徹が叫ぶ。その後に聞こえてきたのは、彼の嗚咽だ。

「もうどうしようもないじゃないっすか」
『そうだね』


「そうですよ」

添田の声も潤んでいる。

「また一人に戻る。それで終わりなんです」


練習室に静寂が訪れた。

色々な思いが重なって、胸が苦しい。



「———ここでやろう」

俺はかすれた声で言い、二人を見た。

「お前らの集大成を、俺に見せてくれよ」

精一杯微笑んだ。


二人とも顔を見合わせ、頬を涙で濡らしながら、大いに頷いて笑った。

Re: 2人のダミー ( No.6 )
日時: 2016/04/30 08:57
名前: マル彦 (ID: 21zier3A)

【第六話、添田と徹】


「添田、ちょっと待て」

「はい」


ライブが始まる直前、俺は誘拐事件から解放された添田に声をかけた。


「お前がいない間、頑張ってた奴がいるんだ。

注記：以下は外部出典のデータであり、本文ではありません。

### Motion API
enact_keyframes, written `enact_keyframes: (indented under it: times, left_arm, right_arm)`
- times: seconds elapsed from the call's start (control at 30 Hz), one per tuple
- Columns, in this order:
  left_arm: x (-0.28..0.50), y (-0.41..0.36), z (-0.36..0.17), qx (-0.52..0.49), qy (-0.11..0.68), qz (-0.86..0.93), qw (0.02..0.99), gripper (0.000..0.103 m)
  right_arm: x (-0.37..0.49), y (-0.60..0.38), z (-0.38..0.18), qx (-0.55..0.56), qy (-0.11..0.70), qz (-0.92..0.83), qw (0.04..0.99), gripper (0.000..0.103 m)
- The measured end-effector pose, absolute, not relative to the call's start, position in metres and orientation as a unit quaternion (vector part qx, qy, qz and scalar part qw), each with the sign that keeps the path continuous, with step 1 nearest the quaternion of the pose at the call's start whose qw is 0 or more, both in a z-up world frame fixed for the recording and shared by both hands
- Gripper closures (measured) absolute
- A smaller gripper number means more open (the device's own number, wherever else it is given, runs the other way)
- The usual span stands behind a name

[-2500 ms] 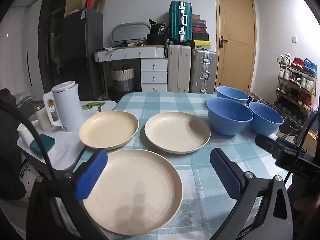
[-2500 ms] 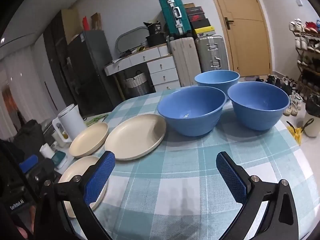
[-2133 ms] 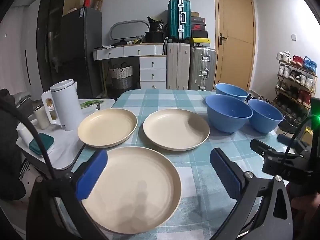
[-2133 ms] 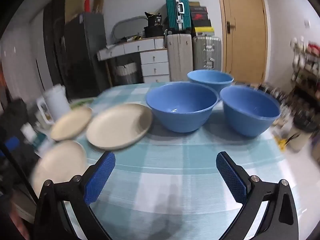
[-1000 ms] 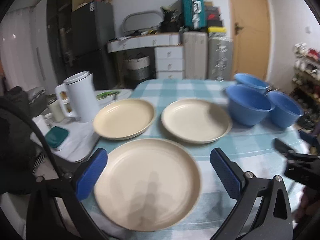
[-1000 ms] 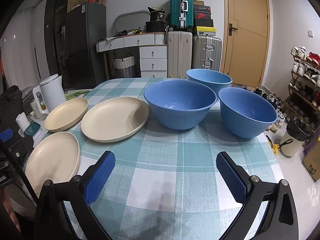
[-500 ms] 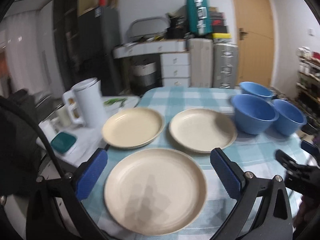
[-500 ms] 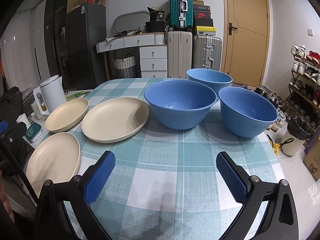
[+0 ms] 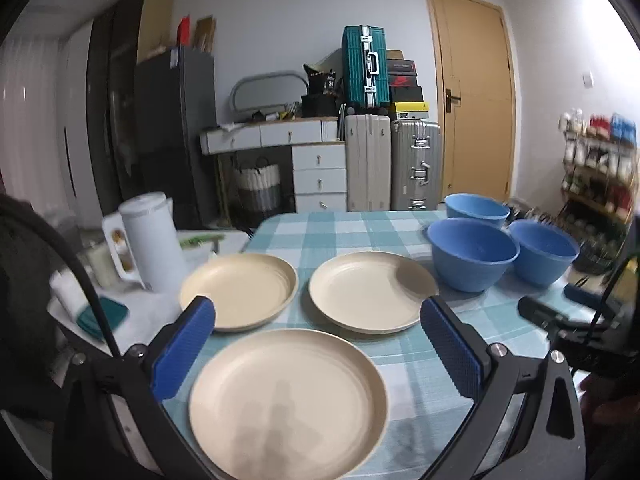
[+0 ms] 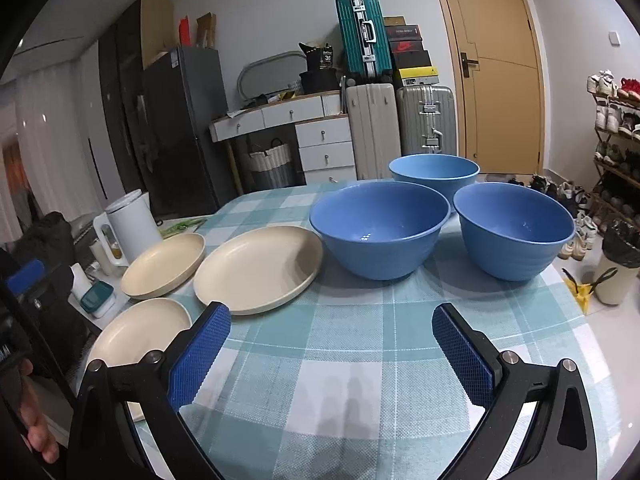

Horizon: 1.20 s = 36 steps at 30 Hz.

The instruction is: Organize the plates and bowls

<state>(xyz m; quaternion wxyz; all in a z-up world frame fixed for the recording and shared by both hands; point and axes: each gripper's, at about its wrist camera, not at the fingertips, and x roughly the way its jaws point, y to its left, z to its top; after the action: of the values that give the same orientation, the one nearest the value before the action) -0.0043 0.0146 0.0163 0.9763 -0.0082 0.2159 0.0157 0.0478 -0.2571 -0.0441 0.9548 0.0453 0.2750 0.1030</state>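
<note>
Cream plates [image 9: 288, 396] and blue bowls [image 10: 380, 232] lie beyond both spread claws [image 9: 316, 348] [image 10: 332, 348]; white kettle [image 9: 150, 240] beside

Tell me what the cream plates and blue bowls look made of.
The three cream round plates, e.g. the nearest, look like matte plastic or wheat-straw composite: dull, even colour, soft shadows, no glaze shine. The three blue round bowls, e.g. the middle one, look like smooth plastic with a slight sheen: small highlights inside. Neither material is certain from looks.
</note>
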Motion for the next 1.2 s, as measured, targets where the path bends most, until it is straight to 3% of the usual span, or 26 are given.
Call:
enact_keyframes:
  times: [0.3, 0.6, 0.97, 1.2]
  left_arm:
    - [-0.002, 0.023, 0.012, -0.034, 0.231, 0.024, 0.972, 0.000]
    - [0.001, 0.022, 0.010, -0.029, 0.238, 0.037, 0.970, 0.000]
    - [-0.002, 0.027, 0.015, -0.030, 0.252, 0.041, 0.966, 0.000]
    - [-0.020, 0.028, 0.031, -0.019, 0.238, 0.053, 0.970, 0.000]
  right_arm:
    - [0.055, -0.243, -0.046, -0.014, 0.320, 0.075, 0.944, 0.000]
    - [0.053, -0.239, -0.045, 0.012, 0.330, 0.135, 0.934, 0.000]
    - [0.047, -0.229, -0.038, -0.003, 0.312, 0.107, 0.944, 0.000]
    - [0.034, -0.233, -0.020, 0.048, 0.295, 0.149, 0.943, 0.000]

社長の喧嘩に巻き込まれて大変だっただろうけど、今日は自分の中で一番のものにしてほしい」

添田と徹の努力を背負って、と心の中で付け足した。


添田は、よく分からない、といった表情を一瞬見せたが、すぐに笑顔になって、
「頑張ります」
と大きな声で言った。




やはり本物の添田は凄かった。

添田と徹の二人の努力の結晶と同じくらい、輝いて見えた。


決して二人の出し物は上手い!と言えるようなものではなかったが、それでも、俺の中では最高に綺麗なものとして映っていた。



また、二人に会えたら、今度は添田と徹としてデビューさせてやりたい。